Wednesday, June 30, 2010

The Health Impact of the Gulf Oil Spill

Last week, the Institute of Medicine held a two-day workshop in New Orleans to discuss the health impact of BP's Deepwater Horizon oil spill in the Gulf of Mexico. The spill began with an explosion on an offshore drilling rig on April 20.

In an NPR article about the New Orleans workshop, Richard Knox pointed out that the effect of oil spills on human health has not been studied much, despite a history of several dozen major spills over the past 50 years. Knox explained that:
Only about a quarter of [the oil spills] have been studied for toxic effects on humans. And the studies that have been done are often small and without comparison between groups of oil-exposed and unexposed people. In addition, none has so far looked at long-term consequences of exposure, such as cancer incidence.
As a result, there are a lot more questions than answers about the short- and long-term health impact of the oil spill.

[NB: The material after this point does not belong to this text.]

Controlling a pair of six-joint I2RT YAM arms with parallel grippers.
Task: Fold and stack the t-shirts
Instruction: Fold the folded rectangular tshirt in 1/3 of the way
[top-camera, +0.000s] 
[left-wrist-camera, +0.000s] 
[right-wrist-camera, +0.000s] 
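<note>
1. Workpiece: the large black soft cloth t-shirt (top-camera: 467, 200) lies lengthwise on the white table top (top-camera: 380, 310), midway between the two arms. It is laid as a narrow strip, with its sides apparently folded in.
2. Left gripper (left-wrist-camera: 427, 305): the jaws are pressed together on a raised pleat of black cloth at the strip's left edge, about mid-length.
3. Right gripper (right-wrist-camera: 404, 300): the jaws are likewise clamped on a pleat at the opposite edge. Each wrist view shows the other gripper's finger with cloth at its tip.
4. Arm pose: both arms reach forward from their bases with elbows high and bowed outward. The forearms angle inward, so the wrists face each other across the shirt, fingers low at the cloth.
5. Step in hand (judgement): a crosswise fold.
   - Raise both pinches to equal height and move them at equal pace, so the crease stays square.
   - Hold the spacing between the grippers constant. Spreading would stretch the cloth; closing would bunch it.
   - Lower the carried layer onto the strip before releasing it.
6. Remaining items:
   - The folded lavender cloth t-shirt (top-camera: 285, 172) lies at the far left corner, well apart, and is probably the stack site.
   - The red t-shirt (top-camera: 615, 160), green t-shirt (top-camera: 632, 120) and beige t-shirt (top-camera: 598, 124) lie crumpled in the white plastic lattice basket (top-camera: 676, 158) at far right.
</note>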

The main health concerns for humans include an oil spill's impact on air quality, the health impact of direct contact with oil and substances used to clean up the oil, and the safety of consuming  fish/shellfish caught in the area. Knox also wrote that some researchers believe that children might be especially susceptible to health problems from exposure the the oil.

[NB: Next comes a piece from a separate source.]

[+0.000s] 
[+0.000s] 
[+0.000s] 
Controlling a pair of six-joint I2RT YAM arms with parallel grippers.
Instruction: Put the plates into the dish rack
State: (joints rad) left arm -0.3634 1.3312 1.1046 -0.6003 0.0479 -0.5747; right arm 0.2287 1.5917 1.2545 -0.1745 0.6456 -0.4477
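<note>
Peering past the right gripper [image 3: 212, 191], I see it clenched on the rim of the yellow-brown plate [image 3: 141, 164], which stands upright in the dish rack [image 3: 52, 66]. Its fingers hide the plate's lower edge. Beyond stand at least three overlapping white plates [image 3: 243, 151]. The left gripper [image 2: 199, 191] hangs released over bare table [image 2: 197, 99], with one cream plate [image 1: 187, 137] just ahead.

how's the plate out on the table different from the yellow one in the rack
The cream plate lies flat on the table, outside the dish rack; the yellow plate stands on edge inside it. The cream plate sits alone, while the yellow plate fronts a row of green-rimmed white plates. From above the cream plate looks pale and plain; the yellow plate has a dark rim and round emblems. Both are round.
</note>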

A CDC fact sheet about the spill warns that particulate matter in the air from burning oil might harm people with chronic medical conditions, discourages recreational swimming in contaminated areas, and suggests avoiding contact with oil spill dispersants used to treat the oil slick.

Knox wrote that previous large oil spills, such as the Exxon Valdez oil tanker spill in Alaska in 1989, have also had mental health consequences. After the 1989 spill, researchers found increases in problems such as post-traumatic stress disorder and anxiety among residents in the affected areas.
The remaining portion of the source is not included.